Thymic function decreases in line with tumor progression in patients with cancer, resulting in immunodeficiency and a poor prognosis. In the present study, we attempted to restore thymic function by BALB/c (H-2(d)) syngeneic (Syn), or B6 (H-2(b)) allogeneic (Allo) bone marrow transplantation (BMT) using intra-bone marrow-bone marrow transplantation (IBM-BMT) plus Syn-, Allo- or C3H (H-2(k)) 3rd-party fetal thymus transplantation (TT). Although the BALB/c mice with advanced tumors (Meth-A sarcoma; H-2(d), >4 cm(2)) treated with either Syn- or Allo-BMT alone showed a slight improvement in survival compared with non-treated controls, the mice treated with BMT + TT showed a longer survival. The mice treated with Allo-BMT + Allo-TT or 3rd-party TT showed the longest survival.
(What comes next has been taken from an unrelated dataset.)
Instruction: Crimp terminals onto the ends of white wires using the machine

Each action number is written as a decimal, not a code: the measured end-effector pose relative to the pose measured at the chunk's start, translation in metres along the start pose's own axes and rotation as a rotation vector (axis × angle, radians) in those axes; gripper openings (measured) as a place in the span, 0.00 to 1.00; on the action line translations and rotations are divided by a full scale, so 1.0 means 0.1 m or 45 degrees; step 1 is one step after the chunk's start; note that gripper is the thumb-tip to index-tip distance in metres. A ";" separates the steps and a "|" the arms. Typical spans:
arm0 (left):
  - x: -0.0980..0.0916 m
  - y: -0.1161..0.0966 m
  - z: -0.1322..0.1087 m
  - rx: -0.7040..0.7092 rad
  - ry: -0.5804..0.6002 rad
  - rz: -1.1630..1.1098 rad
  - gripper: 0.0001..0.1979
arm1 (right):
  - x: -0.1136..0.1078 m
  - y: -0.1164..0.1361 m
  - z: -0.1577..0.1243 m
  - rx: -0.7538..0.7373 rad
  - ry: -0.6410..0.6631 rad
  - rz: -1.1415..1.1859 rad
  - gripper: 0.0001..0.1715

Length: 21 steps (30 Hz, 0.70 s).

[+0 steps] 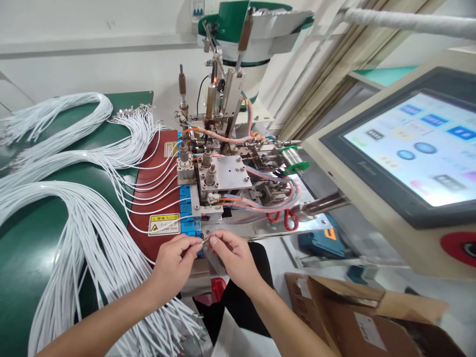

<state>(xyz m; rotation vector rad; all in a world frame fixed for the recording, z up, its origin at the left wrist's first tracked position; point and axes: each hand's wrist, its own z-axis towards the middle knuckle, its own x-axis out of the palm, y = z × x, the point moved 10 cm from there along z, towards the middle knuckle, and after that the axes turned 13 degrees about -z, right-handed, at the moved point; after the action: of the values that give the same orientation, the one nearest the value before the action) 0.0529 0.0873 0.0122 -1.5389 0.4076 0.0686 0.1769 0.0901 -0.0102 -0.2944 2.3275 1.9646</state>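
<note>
My left hand and my right hand meet just in front of the small assembly machine. Both are closed in a pinch on the tip of a thin white wire between their fingertips. The hands hover beside the row of blue fixtures on the machine's near left edge. Several white wires lie across the red plate, their ends in those fixtures. Big bundles of white wires spread over the green table to my left.
A touch-screen panel on a beige housing stands at the right, with a red button below it. An open cardboard box sits at the lower right. A green-rimmed feeder bowl rises behind the machine. A yellow warning label marks the red plate.
</note>
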 end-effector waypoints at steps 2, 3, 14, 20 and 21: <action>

Interestingly, although there was no difference in main tumor size among the BMT groups, lung metastasis was significantly inhibited by Allo-BMT + Allo-TT or 3rd-party TT. Numbers of CD4(+) and CD8(+) T cells, Con A response, and IFN-gamma production increased significantly, whereas number of Gr-1(+)/CD11b(+) myeloid suppressor cells and the percentage of FoxP3(+) cells in CD4(+) T cells significantly decreased in these mice. Furthermore, there was a positive correlation between survival days and the number of T cells or T cell function, while there was a negative correlation between survival days and lung metastasis, the number of Gr-1(+)/CD11b(+) cells, or the percentage of FoxP3(+) cells. These results suggest that BMT + TT, particularly Allo-BMT + Allo-TT or 3rd-party TT, is most effective in prolonging survival as a result of the restoration of T cell function in hosts with advanced tumors.